Rivera v. L. Alamos Nat'l Sec., LLC

Decision Date05 February 2015
Docket NumberNo. CV 14–00780 WJ/GBW.,CV 14–00780 WJ/GBW.
Citation85 F.Supp.3d 1290
PartiesMark RIVERA, Plaintiff, v. LOS ALAMOS NATIONAL SECURITY, LLC, Defendant.
CourtU.S. District Court — District of New Mexico

Timothy L. Butler, Office of Timothy L. Butler, Santa Fe, NM, for Plaintiff.

Sara Nathanson Sanchez, Luis G. Stelzner, Stelzner, Winter, Warburton, Flores, Sanchez & Dawes, P.A., Albuquerque, NM, for Defendant.

MEMORANDUM OPINION AND ORDER REMANDING TO STATE COURT PURSUANT TO 28 U.S.C. § 1447(C)

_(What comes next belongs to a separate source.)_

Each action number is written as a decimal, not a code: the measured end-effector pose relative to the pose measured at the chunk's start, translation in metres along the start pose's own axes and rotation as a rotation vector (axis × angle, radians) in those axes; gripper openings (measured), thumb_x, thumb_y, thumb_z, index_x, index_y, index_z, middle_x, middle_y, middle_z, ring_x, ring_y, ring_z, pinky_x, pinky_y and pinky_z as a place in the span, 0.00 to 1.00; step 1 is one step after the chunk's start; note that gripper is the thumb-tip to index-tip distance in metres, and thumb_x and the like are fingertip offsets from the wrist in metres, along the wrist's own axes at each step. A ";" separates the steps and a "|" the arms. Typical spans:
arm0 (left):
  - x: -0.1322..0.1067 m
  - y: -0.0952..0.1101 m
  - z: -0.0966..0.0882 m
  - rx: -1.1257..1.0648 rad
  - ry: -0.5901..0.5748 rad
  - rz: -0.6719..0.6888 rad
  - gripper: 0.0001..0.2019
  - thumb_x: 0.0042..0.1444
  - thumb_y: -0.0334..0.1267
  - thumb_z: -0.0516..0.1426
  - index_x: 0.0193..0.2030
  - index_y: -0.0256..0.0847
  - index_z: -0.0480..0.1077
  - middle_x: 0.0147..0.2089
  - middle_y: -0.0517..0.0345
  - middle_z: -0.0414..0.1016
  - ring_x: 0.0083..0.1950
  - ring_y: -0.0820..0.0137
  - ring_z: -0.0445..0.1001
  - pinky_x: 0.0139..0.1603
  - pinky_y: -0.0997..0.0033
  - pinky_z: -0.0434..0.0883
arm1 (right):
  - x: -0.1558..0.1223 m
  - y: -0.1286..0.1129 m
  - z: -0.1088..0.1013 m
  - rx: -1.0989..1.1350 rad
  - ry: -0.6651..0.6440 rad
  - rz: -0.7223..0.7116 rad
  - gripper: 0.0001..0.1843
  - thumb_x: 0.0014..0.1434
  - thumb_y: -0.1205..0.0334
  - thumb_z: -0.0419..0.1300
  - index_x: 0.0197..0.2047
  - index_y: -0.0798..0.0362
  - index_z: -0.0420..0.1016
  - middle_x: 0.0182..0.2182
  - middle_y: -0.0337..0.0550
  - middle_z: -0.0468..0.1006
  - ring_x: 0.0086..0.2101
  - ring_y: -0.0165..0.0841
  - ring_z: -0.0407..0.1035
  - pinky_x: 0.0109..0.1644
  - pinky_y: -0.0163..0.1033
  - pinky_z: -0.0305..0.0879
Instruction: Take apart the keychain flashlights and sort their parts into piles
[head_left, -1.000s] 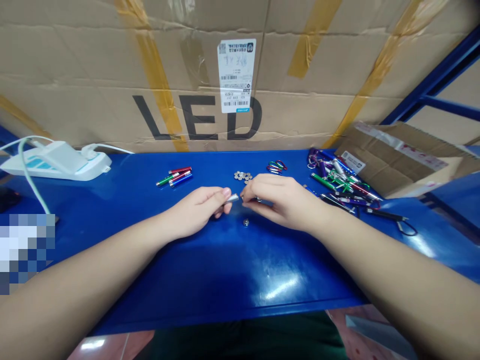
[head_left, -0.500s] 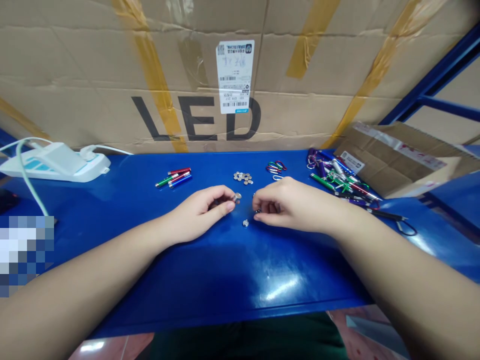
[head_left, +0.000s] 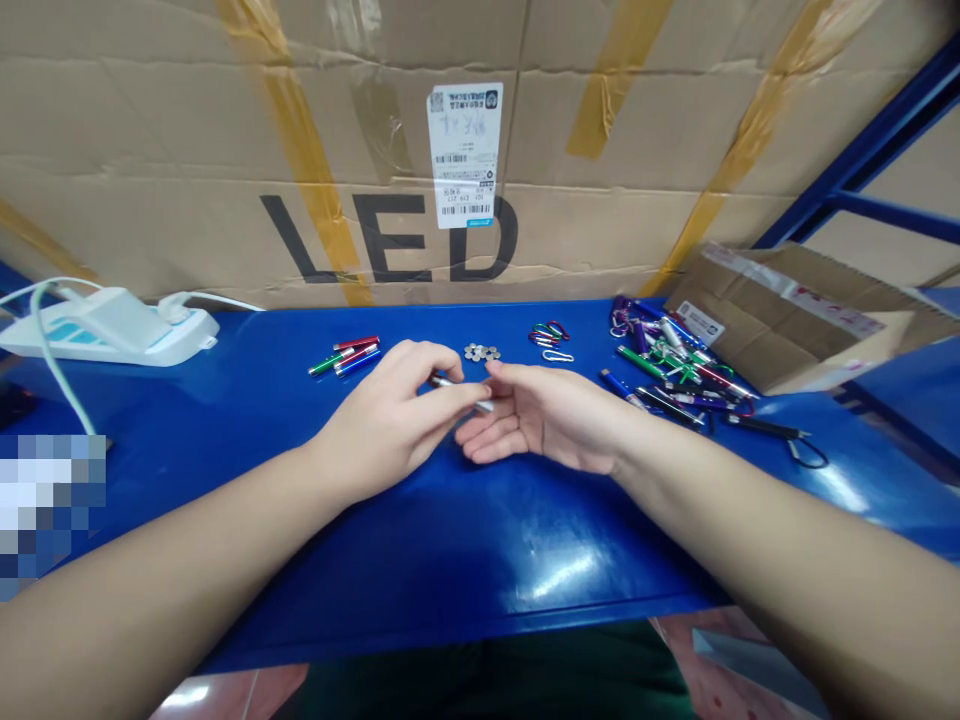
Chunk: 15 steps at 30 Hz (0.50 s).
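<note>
My left hand (head_left: pixel 397 420) is closed around a slim silver tube (head_left: pixel 484 406), apparently a small penlight, whose far end shows dark between finger and thumb. My right hand (head_left: pixel 517 415) is half turned palm up, fingers stretched out under the tube's near end, thumb close to my left fingertips. Whether it touches the tube I cannot tell. Just beyond both hands lies a cluster of button cells (head_left: pixel 481 353). Several coloured carabiners (head_left: pixel 549 334) and a silver carabiner (head_left: pixel 557 356) lie to its right.
Red, green and blue penlights (head_left: pixel 346 356) lie at the left. A heap of penlights with clips (head_left: pixel 675 360) lies at the right beside an open cardboard box (head_left: pixel 787 320). A white power strip (head_left: pixel 112 325) sits far left. A large carton (head_left: pixel 405 150) stands behind the blue table (head_left: pixel 450 570).
My right hand has moved left to my left hand and opened from a pinch. The silver tube has turned in my left hand. The small metal piece on the table no longer shows.
</note>
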<state>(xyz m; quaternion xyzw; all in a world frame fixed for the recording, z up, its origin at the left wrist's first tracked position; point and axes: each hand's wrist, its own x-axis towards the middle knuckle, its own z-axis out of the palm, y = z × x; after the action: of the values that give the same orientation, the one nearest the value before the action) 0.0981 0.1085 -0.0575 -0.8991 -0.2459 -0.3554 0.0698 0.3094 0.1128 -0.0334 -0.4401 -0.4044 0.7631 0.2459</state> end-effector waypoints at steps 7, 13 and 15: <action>0.005 0.006 0.001 0.153 0.039 0.096 0.09 0.71 0.34 0.56 0.50 0.41 0.78 0.46 0.50 0.77 0.45 0.65 0.73 0.46 0.62 0.72 | 0.005 0.005 0.002 0.192 -0.147 0.105 0.28 0.79 0.57 0.40 0.39 0.63 0.75 0.27 0.54 0.82 0.27 0.34 0.80 0.38 0.36 0.81; 0.006 0.006 -0.005 0.099 -0.049 -0.077 0.12 0.71 0.40 0.54 0.50 0.47 0.80 0.45 0.51 0.78 0.46 0.63 0.74 0.49 0.58 0.72 | 0.006 0.005 0.000 0.210 -0.119 0.070 0.26 0.79 0.56 0.42 0.38 0.60 0.74 0.26 0.49 0.80 0.24 0.31 0.75 0.30 0.33 0.76; 0.007 0.006 -0.007 0.097 -0.049 -0.102 0.12 0.71 0.39 0.54 0.50 0.48 0.80 0.44 0.51 0.78 0.47 0.62 0.74 0.50 0.57 0.72 | 0.006 0.007 -0.002 0.208 -0.120 0.036 0.23 0.78 0.57 0.45 0.39 0.59 0.74 0.27 0.50 0.80 0.25 0.31 0.75 0.30 0.33 0.76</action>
<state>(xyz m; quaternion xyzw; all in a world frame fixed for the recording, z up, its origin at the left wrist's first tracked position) 0.1011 0.1041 -0.0477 -0.8893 -0.3099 -0.3242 0.0892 0.3083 0.1146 -0.0426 -0.3732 -0.3292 0.8300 0.2518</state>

WILLIAM P. JOHNSON, District Judge.

THIS MATTER comes before the Court upon Defendant Los Alamos National Security, LLC's Notice of Removal (Doc. 1), filed August 27, 2014, and upon Defendant's Motion to Dismiss Plaintiff's Complaint (Doc. 7), filed September 26, 2014. Having reviewed the parties' briefs and applicable law, the Court finds that it lacks subject-matter jurisdiction over this action. Accordingly, pursuant to 28 U.S.C. § 1447(c), this matter is REMANDED to state court.

Background

According to the allegations in the complaint, which the Court accepts as true for present purposes, Plaintiff Mark Rivera was employed by Defendant at Los Alamos National Laboratory until his termination on November 12, 2013. When Plaintiff self-reported in October 2012 that he had been charged with misdemeanor hunting law violations, Defendant suspended his security clearance, acquired his New Mexico Game and Fish Department file, and forwarded that file to the Department of Energy. Plaintiff claims that Defendant's personnel “viewed [him] as an unlawful hunter” and thereafter “were motivated in part by the goal of causing revocation of [Plaintiff]'s security clearance, potentially leading to his termination of employment.” Although the Department of Energy eventually reinstated Plaintiff's security clearance, Defendant claimed to have eliminated his position in the interim due to lack of funding. When Plaintiff could not find other work with Defendant within thirty days, Defendant terminated his employment. Plaintiff claims this termination violated of two of Defendant's policies: P713–1, which governs reductions in force at Los Alamos National Laboratory,1 and P734, which addresses the impact of an employee's loss of security clearance.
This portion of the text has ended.